Furthermore, our quick classification rule assigns 419 out of the 448 points (93. 5 %) to L 2 E Model_2 and these have a fluid mass less (or equal) than 500 kg, while all the 499 transformers imputed to L 2 E Model_1 have a fluid mass greater than 500 kg, see Table 6.

Fig. 6
figure 6

Case study. (Panel a) Data points and estimated models \(\hat{m}_{\boldsymbol{\beta }_{1}}(x)\) and \(\hat{m}_{\boldsymbol{\beta }_{2}}(x)\). (Panel b) Final data points assignment according to the fluid mass of the electrical transformers

Table 5 Classification II
Table 6 Fluid mass of the model

From the above, we decided to use the fluid mass as clustering variable and so we assigned the transformers with a fluid mass equal or less than 500 kg to Model L 2 E Model_2 while the transformers with a fluid mass greater than 500 kg were assigned to the L 2 E Model_1 regression line. The final assignment is shown in Fig. 6, panel b.
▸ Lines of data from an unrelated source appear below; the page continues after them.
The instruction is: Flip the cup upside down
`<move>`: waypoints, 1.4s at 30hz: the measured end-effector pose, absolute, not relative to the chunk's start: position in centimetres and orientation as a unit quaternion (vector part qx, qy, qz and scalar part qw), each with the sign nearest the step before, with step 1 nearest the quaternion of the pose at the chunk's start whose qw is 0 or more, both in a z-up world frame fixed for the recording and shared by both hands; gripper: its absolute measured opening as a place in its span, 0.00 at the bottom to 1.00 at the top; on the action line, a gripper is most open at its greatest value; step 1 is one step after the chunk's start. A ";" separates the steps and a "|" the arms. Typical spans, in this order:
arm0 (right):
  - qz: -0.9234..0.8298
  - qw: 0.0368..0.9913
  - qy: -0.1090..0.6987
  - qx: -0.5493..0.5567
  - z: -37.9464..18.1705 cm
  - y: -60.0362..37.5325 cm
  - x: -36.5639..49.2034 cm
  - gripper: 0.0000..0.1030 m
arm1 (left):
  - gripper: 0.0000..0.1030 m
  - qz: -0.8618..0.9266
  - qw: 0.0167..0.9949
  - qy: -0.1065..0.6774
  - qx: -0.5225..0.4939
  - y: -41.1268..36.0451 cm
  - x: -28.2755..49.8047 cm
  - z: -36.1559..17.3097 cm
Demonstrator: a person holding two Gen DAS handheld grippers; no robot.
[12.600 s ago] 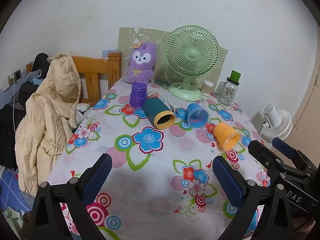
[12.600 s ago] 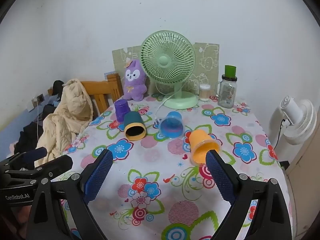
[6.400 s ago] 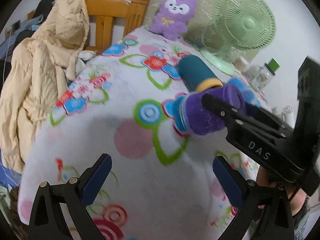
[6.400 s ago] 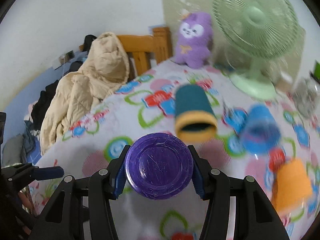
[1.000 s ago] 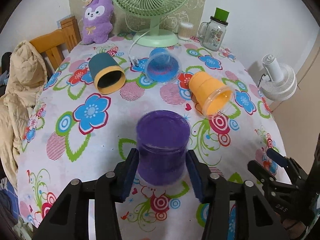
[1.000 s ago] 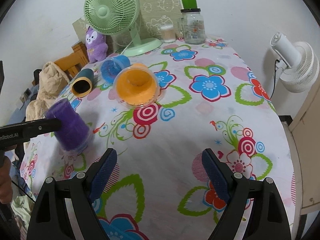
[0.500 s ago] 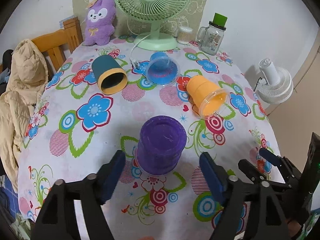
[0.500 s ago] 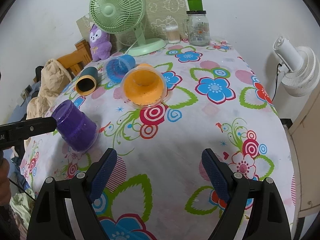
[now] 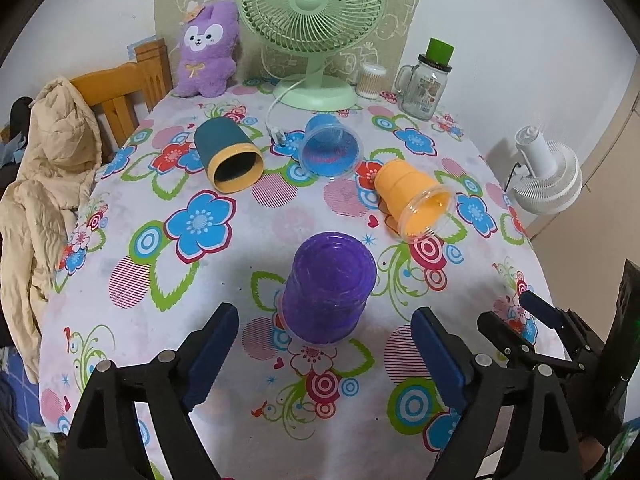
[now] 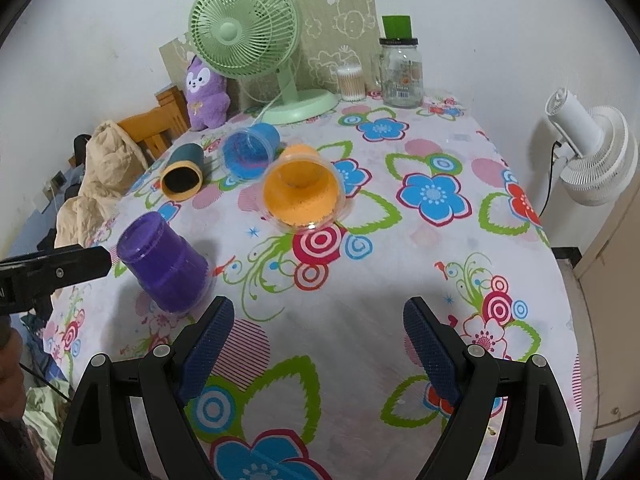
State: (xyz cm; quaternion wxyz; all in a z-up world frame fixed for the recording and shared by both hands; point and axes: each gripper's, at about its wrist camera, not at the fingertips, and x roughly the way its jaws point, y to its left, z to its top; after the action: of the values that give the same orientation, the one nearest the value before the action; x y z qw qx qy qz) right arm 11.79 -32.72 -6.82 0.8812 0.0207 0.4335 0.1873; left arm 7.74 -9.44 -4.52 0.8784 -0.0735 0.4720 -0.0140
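A purple cup stands upside down on the floral tablecloth, just ahead of my left gripper, which is open and empty behind it. The purple cup shows at the left in the right wrist view. My right gripper is open and empty over the cloth. An orange cup, a blue cup and a teal cup with a yellow rim lie on their sides.
A green fan, a purple plush toy, a glass jar with a green lid and a swab pot stand at the table's far edge. A chair with a beige coat is left. A white fan stands right.
My left gripper has opened, let go of the purple cup and drawn back from it. The cup stays upside down on the cloth. The right gripper has barely moved.
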 end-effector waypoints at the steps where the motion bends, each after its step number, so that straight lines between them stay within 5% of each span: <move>1: 0.188 0.882 0.432 0.020 -6.6 -32.6 11.7 0.86 | 0.88 -0.014 0.879 0.471 -0.074 -9.4 7.7 -4.4; 42: 0.214 0.910 0.351 -0.053 1.1 -25.2 7.7 0.86 | 0.92 -0.001 0.906 0.402 -0.132 -4.2 2.3 -2.4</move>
State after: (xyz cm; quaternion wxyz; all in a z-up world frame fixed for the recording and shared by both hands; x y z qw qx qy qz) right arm 7.66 -25.18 1.08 0.9101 -0.0532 0.3509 0.2140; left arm 2.29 -4.24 -2.40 0.9062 -0.1316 0.4018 -0.0013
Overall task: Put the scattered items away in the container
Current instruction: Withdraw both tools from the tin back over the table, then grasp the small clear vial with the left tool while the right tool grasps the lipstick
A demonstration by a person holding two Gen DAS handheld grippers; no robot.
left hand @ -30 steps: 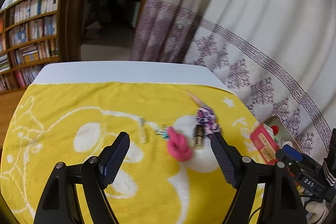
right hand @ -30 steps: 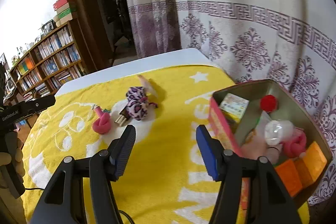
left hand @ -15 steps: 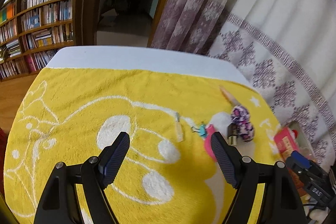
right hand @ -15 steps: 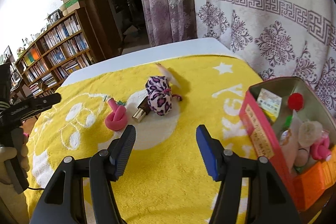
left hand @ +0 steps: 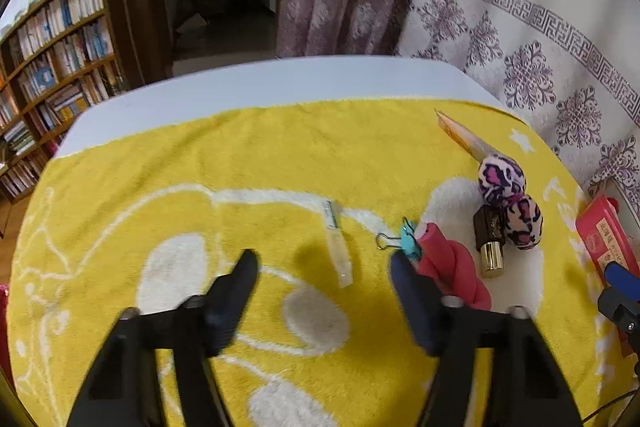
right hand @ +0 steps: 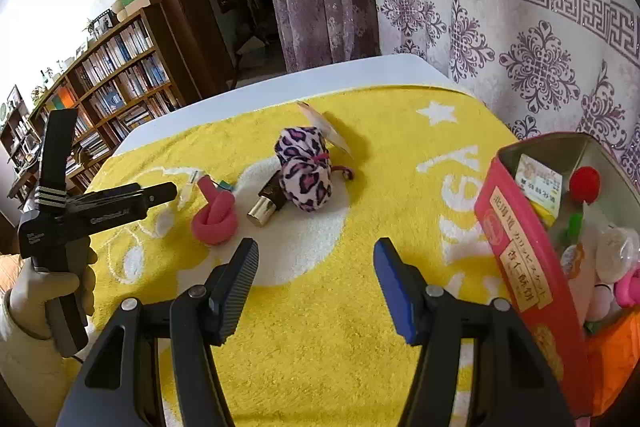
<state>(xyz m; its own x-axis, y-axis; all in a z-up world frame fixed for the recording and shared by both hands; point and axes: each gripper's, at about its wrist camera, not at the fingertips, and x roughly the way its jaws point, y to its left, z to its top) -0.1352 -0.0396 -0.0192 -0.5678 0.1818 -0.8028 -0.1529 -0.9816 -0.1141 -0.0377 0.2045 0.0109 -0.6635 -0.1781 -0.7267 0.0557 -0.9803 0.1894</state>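
Observation:
On the yellow towel (left hand: 200,187) lie a clear plastic vial (left hand: 338,245), a blue binder clip (left hand: 404,239), a pink knotted hair tie (left hand: 452,267), a gold-capped lipstick (left hand: 488,239), a purple leopard scrunchie (left hand: 508,195) and a paper cone (left hand: 460,135). My left gripper (left hand: 324,263) is open, with the vial lying between its fingers just ahead of the tips. My right gripper (right hand: 316,251) is open and empty, in front of the lipstick (right hand: 266,207), scrunchie (right hand: 304,171) and hair tie (right hand: 214,219). The red tin (right hand: 516,239) at right holds several items.
The towel covers a white table (left hand: 260,87). A patterned curtain (right hand: 520,27) hangs behind and to the right. A bookshelf (left hand: 52,39) and a dark doorway stand at the back left. The left hand and its gripper body (right hand: 72,215) show at the right view's left edge.
My left gripper has moved forward and down toward the vial. My right gripper has moved left and away from the tin, closer to the scrunchie and lipstick. Both stay open.

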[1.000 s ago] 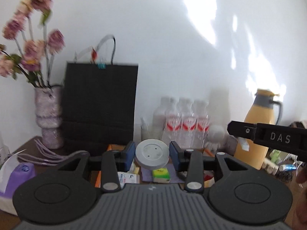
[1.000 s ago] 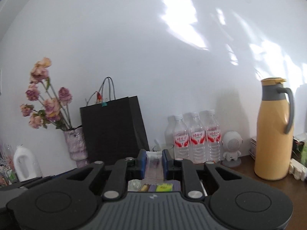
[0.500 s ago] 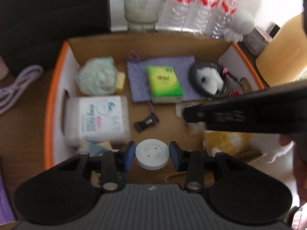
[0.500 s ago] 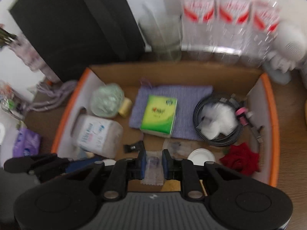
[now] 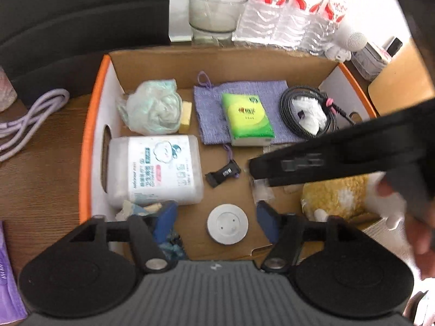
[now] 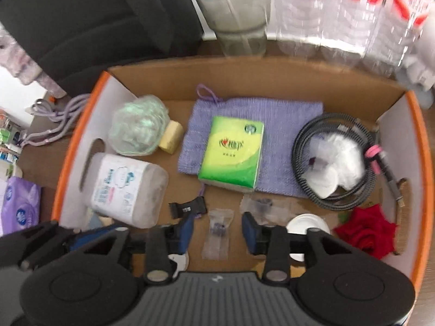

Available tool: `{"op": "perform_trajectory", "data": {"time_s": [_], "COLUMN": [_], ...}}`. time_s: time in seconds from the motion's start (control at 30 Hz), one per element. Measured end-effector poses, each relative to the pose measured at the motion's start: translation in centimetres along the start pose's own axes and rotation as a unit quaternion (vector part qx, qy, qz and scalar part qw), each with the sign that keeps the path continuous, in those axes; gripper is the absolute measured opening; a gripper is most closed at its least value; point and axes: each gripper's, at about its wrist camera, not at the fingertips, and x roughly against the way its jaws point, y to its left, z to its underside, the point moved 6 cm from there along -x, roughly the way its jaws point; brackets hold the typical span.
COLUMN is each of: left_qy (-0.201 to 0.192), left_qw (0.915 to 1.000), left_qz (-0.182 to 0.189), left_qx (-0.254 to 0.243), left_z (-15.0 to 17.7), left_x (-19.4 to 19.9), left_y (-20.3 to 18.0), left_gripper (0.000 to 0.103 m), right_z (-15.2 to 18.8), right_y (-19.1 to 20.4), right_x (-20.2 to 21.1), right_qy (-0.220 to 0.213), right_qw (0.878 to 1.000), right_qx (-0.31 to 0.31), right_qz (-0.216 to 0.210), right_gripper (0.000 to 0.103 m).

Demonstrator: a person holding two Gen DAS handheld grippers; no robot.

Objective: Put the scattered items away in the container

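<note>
Both drops happen inside the cardboard box (image 5: pixel 274 62), which sits on the wooden table (image 5: pixel 46 146).

Left hand-held gripper (image 5: pixel 217 221): jaws opening, blue pads standing clear on both sides of the white round disc (image 5: pixel 227 227). Disc lies flat on the box floor near the front wall, between the pads but not pressed, so it's released. Looks like a hard plastic puck: light, stiff, smooth. If it needs re-taking, pinch across the rim at the widest pt; flat faces prob slippery and too low to get under.

Right hand-held gripper (image 6: pixel 217 231): jaws also opening, w/ the small clear packet (image 6: pixel 217 235) lying between the pads, apart from both. Packet is thin film w/ a few dark bits inside; v. light, floppy, crinkly. Best hold is mid-body where the contents give some bulk; edges would prob fold and slip.

Already in the box:
- green tissue pack (image 6: pixel 232 153) on the purple cloth (image 6: pixel 285 133), soft, squashy
- wipes tub (image 5: pixel 155 169), bulkiest, stiff, needs wide jaws
- coiled cable (image 6: pixel 334 160), springy, around a white wad
- red rose (image 6: pixel 365 231), fragile petals
- plush toy (image 5: pixel 334 198), soft

A purple pack (image 6: pixel 19 206) lies on the table outside the box's left wall; poss. next, soft and easy to dent.
</note>
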Motion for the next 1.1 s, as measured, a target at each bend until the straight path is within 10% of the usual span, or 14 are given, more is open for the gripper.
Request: {"op": "perform_trajectory", "data": {"time_s": [0.2, 0.5, 0.73, 0.93, 1.1], "left_qy": [-0.021, -0.052, -0.212, -0.32, -0.327], "left_qw": [0.9986, 0.9945, 0.9669, 0.9402, 0.9386], "left_qz": [-0.043, -0.082, -0.138, -0.117, -0.104], "left_qx": [0.024, 0.039, 0.032, 0.02, 0.031], "left_z": [-0.7, -0.5, 0.2, 2.3, 2.5], "left_x": [1.7, 5.6, 11.0, 12.8, 12.4], "left_y": [-0.1, -0.5, -0.6, -1.1, -1.0], "left_gripper": [0.102, 0.103, 0.103, 0.103, 0.103], "right_z": [1.1, 3.7, 5.3, 8.0, 8.2], "right_y": [-3.0, -5.2, -3.3, -1.7, -1.7], "right_x": [5.6, 8.9, 10.4, 13.7, 13.1], "right_qy": [-0.037, -0.051, -0.115, -0.333, -0.353], "right_qw": [0.997, 0.996, 0.992, 0.942, 0.933], "right_qx": [-0.006, -0.025, -0.033, 0.031, 0.039], "right_qz": [0.066, 0.068, 0.045, 0.042, 0.051], "right_gripper": [0.067, 0.076, 0.089, 0.094, 0.094]}}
These results allowed us to state that, at fixed level of risk of electric shocks, the risk of fire was evaluated in a different way for the two groups of transformers, i.e., the relationship between the two variables depended on the fluid mass of the transformers.

However, the chemical staff of the firm could not find any scientific reason to explain the different risks of fire in the two types of transformers, so they decided to change the model used by assigning different weights to the hydrocarbon variable in order to better reflect the differential risks of fire.